Hyperplane separation theorem

In geometry, the hyperplane separation theorem is a theorem about disjoint convex sets in n-dimensional Euclidean space. There are several rather similar versions. In one version of the theorem, if both these sets are closed and at least one of them is compact, then there is a hyperplane in between them and even two parallel hyperplanes in between them separated by a gap. In another version, if both disjoint convex sets are open, then there is a hyperplane in between them, but not necessarily any gap.
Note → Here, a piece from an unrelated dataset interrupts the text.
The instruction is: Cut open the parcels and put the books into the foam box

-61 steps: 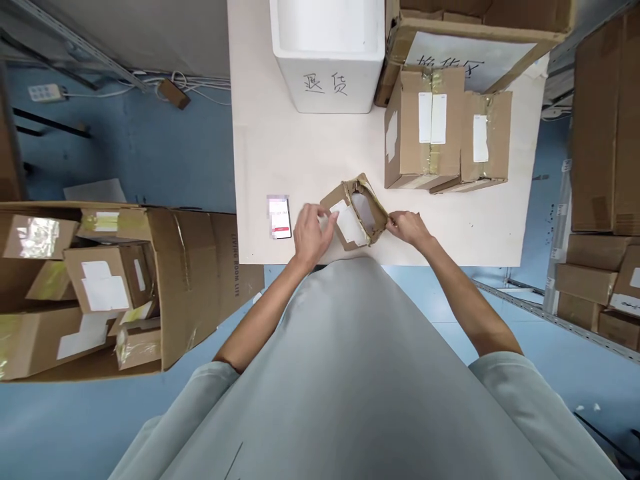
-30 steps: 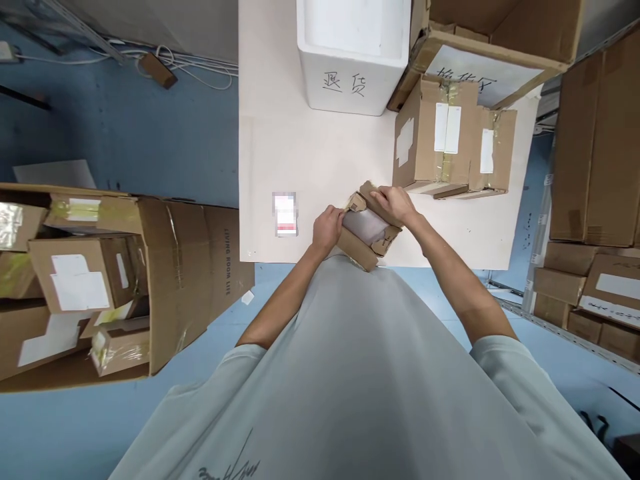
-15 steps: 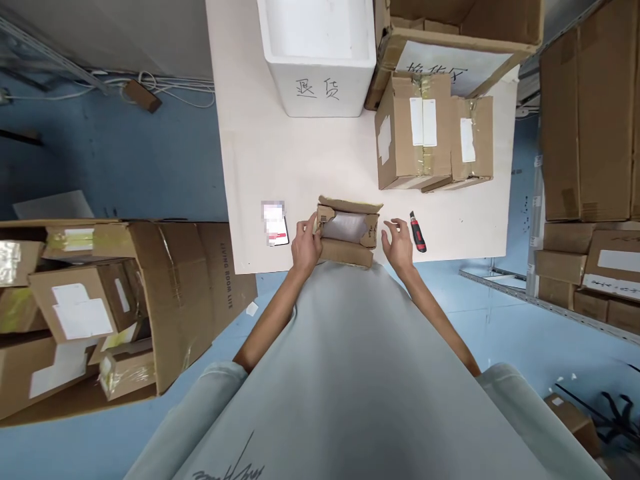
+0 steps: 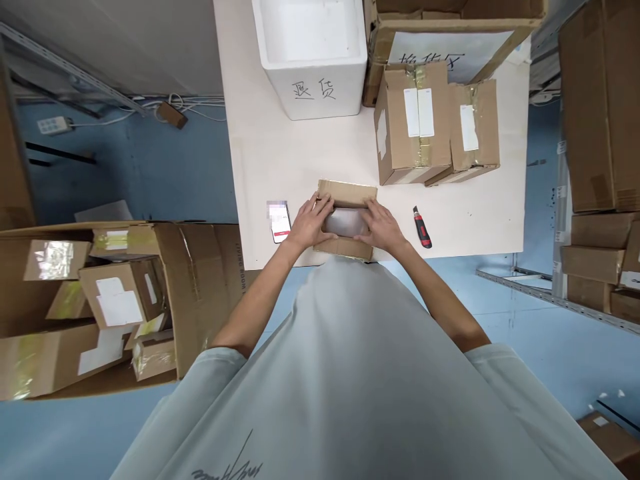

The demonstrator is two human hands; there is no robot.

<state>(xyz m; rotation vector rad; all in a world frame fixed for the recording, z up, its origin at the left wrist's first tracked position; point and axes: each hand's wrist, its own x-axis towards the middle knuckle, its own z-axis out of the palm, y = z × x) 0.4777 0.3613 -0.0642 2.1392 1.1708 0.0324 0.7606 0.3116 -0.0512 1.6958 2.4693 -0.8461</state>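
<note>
A small cardboard box [image 4: 345,251] lies at the table's near edge with its long flaps folded out, one away from me and one toward me. Inside it shows a pale, translucent wrapped item [image 4: 345,221]; what the wrapping covers I cannot make out. My left hand [image 4: 309,223] grips the box's left end, fingers over the far side and thumb at the near side. Opposite it, my right hand [image 4: 385,227] holds the right end the same way. Both hands cover the short end flaps. A phone [image 4: 280,223] lies left of my left hand, and a red-and-black utility knife [image 4: 423,229] lies right of my right hand.
On the white table [image 4: 300,153], a white foam box [image 4: 320,87] stands at the back, beside a large open carton [image 4: 480,27]. Two taped cartons [image 4: 417,127] sit before it. A big carton full of parcels [image 4: 200,280] is at left; shelved boxes [image 4: 595,263] stand at right.
My right hand has moved left onto the box's right end. My left hand has shifted further over the left end. The far flap now lies further back. The camera view has shifted slightly.
</note>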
An axis which is orthogonal to a separating hyperplane is a separating axis, because the orthogonal projections of the convex bodies onto the axis are disjoint.

Illustration of the hyperplane separation theorem.

The hyperplane separation theorem is due to Hermann Minkowski. The Hahn–Banach separation theorem generalizes the result to topological vector spaces.

A related result is the supporting hyperplane theorem.

In the context of support-vector machines, the optimally separating hyperplane or maximum-margin hyperplane is a hyperplane which separates two convex hulls of points and is equidistant from the two.[1][2]

Statements and proof

Hyperplane separation theorem[3] — Let A and B be two disjoint nonempty convex subsets of Rⁿ. Then there exist a nonzero vector v and a real number c such that

\langle x,v\rangle \geq c\,{\text{ and }}\langle y,v\rangle \leq c

for all x in A and y in B; i.e., the hyperplane $\langle \cdot ,v\rangle =c$ , v the normal vector, separates A and B.

The proof is based on the following lemma:

Lemma — Let $K$ be a nonempty closed convex subset of Rⁿ. Then there exists a unique vector in $K$ of minimum norm (length).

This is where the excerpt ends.